La répartition géographique de la surmortalité en 2020 par rapport à 2019 montre que les départements qui essuient les plus lourdes pertes sont également les plus touchés par la pandémie.

À Paris, entre le 1er mars et le 13 avril, 1 579 personnes de plus sont décédées par rapport à la même période en 2019. Le phénomène est le même dans les Hauts-de-Seine (+ 1 507) et en Seine-Saint-Denis (+ 1 195). Dans le Grand Est, la surmortalité est aussi très importante : + 1 206 dans le Haut-Rhin, + 758 dans le Bas-Rhin et + 830 en Moselle.

Depuis le 7 avril, les autorités françaises recensent les victimes du coronavirus dans les maisons de retraite et les additionnent avec les morts à l’hôpital. Mais ces chiffres ne suffisent toujours pas à expliquer la très forte hausse de la mortalité dans les régions les plus frappées par le coronavirus.
En Île-de-France, les chiffres de l’Insee montrent une surmortalité de + 6 341 entre le 1er mars et le 7 avril, alors que le nombre de décès Covid-19 à l’hôpital et en Ehpad est de 4 216 sur la même période.

D’après le syndicat de médecins généralistes MG France, la sous-estimation du bilan humain du Covid-19 en France s’expliquerait entre autres par la non-prise en compte des décès à domicile. Dans une étude publiée dimanche, le syndicat estime que 9 000 personnes seraient mortes en ville du coronavirus depuis le 17 mars.
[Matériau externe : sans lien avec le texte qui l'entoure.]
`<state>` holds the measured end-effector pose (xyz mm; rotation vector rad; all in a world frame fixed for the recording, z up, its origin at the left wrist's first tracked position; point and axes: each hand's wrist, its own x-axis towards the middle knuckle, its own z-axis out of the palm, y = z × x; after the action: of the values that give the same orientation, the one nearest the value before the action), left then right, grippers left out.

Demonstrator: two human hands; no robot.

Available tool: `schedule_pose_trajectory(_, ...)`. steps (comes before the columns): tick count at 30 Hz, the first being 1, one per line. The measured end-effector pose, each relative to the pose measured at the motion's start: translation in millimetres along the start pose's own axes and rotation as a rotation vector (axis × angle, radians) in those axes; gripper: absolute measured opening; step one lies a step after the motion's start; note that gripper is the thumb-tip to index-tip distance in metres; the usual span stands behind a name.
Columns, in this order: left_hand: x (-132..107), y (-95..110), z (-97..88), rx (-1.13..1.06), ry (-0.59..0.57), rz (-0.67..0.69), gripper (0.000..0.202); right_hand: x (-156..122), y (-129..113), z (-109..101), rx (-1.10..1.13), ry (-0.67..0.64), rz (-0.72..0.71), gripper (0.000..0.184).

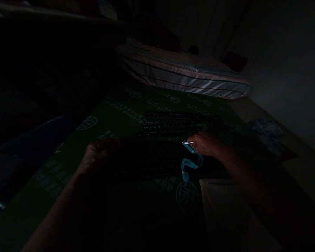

Or ces victimes ne font pas l’objet de tests et ne sont donc pas prises en compte par les autorités.
L’analyse des chiffres de l’Insee montre qu’à la date du 13 avril, les régions Île-de-France et Grand Est enregistraient des pics importants de la mortalité à domicile : + 100 % en Île-de-France et + 50 % dans le Grand Est.

Le démographe Jean-Marie Robine, directeur de recherche à l’Institut national de la santé et de la recherche médicale (Inserm), pointait déjà du doigt cette problématique à la fin du mois de mars. « En France, l’une des difficultés tient au fait qu’on ne teste pas les gens malades chez eux. S’ils meurent, alors qu’ils étaient atteints en même temps d’une grippe ou d’une pneumonie, ils seront au mieux classés par le médecin sur le bulletin de décès comme “suspicion de Covid-19” », expliquait le chercheur au Monde.

Dans la plupart des pays, les chiffres de mortalité du Covid-19 sont le fruit d’un comptage en hôpital. Ils ne sont donc pas complets puisque, comme le montre notre article, de nombreux décès en maison de retraite et à domicile sont probablement occultés. Mais les experts estiment qu’à défaut de donner un bilan précis du nombre de victimes, ces données, même incomplètes, restent le moins pire des indicateurs pour suivre l’évolution de la pandémie entre pays.

Depuis le début du mois d’avril, l’Insee communique les données de mortalité enregistrées chaque jour par département et par commune depuis le 1er mars. Pour permettre une comparaison, l’Insee met également à disposition les chiffres recensés sur la même période en 2018 et en 2019. Le mois de mars 2018 avait été frappé par un épisode de grippe hivernale plus meurtrier qu’en 2019 et en 2020. C’est pourquoi nous avons fait le choix de privilégier la comparaison de ces deux années sans prendre en compte les chiffres de 2018.